Information provided Start Marker

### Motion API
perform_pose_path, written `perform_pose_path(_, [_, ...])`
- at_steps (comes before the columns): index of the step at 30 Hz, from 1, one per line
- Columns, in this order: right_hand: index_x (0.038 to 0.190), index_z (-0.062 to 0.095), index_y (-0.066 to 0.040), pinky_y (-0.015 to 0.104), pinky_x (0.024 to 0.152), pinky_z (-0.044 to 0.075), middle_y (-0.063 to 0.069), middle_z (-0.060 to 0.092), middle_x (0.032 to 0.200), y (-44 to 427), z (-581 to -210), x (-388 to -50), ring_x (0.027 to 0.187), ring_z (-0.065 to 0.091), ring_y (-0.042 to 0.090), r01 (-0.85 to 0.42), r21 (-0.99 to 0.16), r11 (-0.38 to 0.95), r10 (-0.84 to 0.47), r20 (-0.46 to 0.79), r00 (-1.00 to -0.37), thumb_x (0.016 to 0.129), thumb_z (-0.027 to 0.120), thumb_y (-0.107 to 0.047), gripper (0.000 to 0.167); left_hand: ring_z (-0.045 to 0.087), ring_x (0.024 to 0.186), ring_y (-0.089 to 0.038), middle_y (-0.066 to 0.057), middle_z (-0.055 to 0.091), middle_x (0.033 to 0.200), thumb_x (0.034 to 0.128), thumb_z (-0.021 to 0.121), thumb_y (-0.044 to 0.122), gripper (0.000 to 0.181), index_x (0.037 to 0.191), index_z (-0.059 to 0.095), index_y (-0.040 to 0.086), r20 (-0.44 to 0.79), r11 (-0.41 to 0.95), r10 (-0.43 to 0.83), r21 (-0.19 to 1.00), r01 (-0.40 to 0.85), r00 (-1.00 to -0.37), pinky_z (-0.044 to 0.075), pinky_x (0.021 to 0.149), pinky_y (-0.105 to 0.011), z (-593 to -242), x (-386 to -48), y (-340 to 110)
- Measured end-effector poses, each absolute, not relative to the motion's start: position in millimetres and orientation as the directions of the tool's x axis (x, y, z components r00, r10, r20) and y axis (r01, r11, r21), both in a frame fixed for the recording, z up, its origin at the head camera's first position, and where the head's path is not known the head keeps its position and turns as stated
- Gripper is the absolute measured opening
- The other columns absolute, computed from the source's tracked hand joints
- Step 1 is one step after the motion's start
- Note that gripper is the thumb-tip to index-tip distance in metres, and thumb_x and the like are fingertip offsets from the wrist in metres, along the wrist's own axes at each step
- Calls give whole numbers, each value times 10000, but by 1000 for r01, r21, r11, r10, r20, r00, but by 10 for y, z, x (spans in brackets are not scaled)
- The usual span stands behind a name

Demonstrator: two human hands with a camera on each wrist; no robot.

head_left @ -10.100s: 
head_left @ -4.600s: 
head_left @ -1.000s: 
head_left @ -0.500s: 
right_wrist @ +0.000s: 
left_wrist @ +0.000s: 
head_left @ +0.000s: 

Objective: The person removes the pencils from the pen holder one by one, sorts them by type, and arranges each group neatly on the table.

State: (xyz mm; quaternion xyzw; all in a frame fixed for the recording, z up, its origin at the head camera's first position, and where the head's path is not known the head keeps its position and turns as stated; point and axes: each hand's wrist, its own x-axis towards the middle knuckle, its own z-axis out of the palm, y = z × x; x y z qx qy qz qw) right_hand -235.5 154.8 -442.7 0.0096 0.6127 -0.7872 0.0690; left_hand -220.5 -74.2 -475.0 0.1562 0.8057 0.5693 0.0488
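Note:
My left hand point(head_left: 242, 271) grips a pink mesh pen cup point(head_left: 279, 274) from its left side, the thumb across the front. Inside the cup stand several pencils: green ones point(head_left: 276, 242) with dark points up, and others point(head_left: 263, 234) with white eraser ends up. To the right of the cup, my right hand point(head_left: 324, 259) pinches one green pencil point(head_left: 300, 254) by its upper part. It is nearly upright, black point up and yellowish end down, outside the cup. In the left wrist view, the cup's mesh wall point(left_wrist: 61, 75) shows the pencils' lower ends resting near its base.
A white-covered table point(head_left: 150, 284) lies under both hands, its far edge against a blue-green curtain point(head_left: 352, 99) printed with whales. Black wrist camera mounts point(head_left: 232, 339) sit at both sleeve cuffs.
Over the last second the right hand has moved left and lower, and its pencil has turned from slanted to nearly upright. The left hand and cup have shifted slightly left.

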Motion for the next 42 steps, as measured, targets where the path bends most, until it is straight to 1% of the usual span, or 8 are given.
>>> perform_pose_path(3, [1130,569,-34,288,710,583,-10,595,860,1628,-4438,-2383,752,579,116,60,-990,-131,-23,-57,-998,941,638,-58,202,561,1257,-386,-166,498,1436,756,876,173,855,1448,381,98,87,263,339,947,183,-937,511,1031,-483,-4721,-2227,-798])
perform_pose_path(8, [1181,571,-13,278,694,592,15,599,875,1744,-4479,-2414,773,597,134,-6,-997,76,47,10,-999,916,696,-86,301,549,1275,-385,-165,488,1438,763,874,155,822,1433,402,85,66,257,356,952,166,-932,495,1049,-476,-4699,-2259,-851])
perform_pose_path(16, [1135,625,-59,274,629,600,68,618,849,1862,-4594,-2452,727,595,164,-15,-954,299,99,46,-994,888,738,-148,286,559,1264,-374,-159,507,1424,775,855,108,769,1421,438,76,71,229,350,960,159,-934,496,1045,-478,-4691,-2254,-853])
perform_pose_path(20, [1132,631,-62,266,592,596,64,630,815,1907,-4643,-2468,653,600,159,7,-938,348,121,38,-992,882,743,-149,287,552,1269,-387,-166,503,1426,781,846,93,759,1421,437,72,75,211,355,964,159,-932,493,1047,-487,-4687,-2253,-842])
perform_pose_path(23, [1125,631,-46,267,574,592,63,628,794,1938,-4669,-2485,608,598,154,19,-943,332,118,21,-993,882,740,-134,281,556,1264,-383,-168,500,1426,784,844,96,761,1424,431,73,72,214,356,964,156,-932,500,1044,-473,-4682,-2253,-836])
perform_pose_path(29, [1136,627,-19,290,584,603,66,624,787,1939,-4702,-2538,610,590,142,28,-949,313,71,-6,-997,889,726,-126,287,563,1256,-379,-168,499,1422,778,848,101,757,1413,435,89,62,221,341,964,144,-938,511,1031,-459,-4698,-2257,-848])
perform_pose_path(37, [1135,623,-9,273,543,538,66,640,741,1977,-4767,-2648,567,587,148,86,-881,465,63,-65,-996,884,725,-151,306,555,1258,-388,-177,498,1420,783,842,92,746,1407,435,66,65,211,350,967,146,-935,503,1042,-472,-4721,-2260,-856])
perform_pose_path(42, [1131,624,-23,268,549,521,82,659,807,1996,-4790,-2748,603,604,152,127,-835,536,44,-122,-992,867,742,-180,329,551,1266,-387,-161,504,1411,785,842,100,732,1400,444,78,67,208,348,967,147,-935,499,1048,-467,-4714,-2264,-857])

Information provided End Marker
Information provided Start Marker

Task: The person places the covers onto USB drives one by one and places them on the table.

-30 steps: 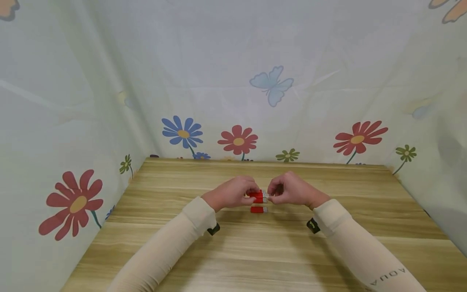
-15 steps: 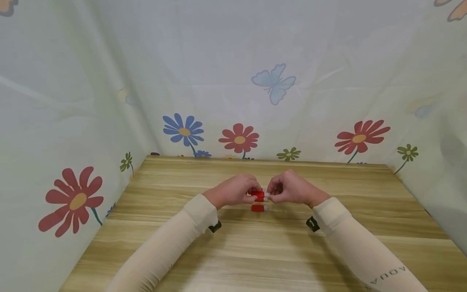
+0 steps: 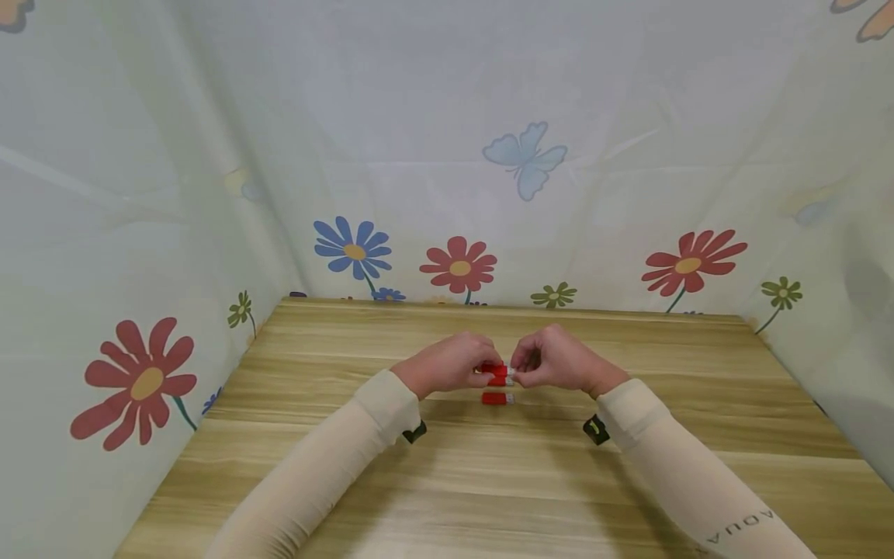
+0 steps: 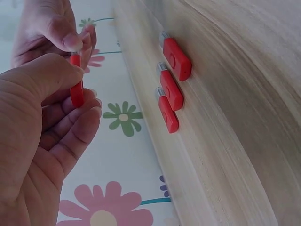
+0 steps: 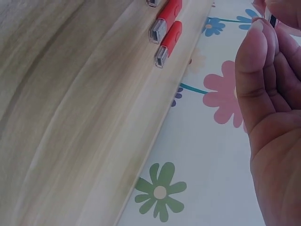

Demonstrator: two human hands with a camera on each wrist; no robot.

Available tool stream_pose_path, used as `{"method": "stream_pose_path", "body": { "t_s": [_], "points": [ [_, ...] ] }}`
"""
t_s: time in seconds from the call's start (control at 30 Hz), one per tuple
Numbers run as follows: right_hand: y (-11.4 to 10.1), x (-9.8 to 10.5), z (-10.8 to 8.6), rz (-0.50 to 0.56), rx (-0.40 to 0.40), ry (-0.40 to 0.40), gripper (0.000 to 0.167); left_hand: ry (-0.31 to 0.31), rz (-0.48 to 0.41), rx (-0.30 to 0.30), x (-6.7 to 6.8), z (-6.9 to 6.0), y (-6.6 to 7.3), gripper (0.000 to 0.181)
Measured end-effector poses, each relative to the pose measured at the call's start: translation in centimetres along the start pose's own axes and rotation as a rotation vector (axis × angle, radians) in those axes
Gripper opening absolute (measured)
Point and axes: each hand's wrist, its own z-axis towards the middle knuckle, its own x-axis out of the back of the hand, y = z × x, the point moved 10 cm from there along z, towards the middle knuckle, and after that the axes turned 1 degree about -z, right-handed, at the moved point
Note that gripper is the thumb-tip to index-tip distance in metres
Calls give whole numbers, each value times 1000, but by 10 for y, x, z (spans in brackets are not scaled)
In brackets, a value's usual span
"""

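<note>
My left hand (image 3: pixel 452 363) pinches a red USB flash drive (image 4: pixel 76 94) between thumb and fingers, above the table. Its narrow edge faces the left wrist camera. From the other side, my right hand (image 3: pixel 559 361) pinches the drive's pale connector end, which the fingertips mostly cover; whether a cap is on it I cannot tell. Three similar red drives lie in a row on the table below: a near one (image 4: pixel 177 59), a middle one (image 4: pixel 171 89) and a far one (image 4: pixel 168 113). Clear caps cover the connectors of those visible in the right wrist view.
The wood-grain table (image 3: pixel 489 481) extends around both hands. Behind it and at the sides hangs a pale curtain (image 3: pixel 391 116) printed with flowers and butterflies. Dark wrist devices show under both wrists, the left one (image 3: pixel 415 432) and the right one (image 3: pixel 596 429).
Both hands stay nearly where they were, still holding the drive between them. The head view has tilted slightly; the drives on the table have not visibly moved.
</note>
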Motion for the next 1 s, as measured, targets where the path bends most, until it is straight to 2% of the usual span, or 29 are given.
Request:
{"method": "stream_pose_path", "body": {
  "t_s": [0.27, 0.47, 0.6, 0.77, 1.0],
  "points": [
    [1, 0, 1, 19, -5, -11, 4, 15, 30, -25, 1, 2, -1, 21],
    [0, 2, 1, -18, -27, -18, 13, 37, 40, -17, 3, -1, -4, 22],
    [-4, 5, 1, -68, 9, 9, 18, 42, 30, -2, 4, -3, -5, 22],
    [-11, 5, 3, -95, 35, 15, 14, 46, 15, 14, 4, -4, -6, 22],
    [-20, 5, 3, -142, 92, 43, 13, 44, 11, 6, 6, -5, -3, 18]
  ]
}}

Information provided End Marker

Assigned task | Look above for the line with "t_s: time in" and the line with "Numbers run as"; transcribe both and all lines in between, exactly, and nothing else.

Answer to the problem |
t_s: time in seconds from the call's start (control at 30 Hz), one per tuple
Numbers run as follows: right_hand: y (-11.4 to 10.1), x (-9.8 to 10.5), z (-10.8 to 8.6), rz (-0.50 to 0.56), rx (-0.40 to 0.40), ry (-0.40 to 0.40), gripper (0.000 to 0.167); left_hand: ry (-0.31 to 0.31), rz (-0.48 to 0.41), rx (-0.30 to 0.30), x (-6.7 to 6.8), z (-6.9 to 6.0), y (-6.6 to 7.3), gripper (0.000 to 0.181)

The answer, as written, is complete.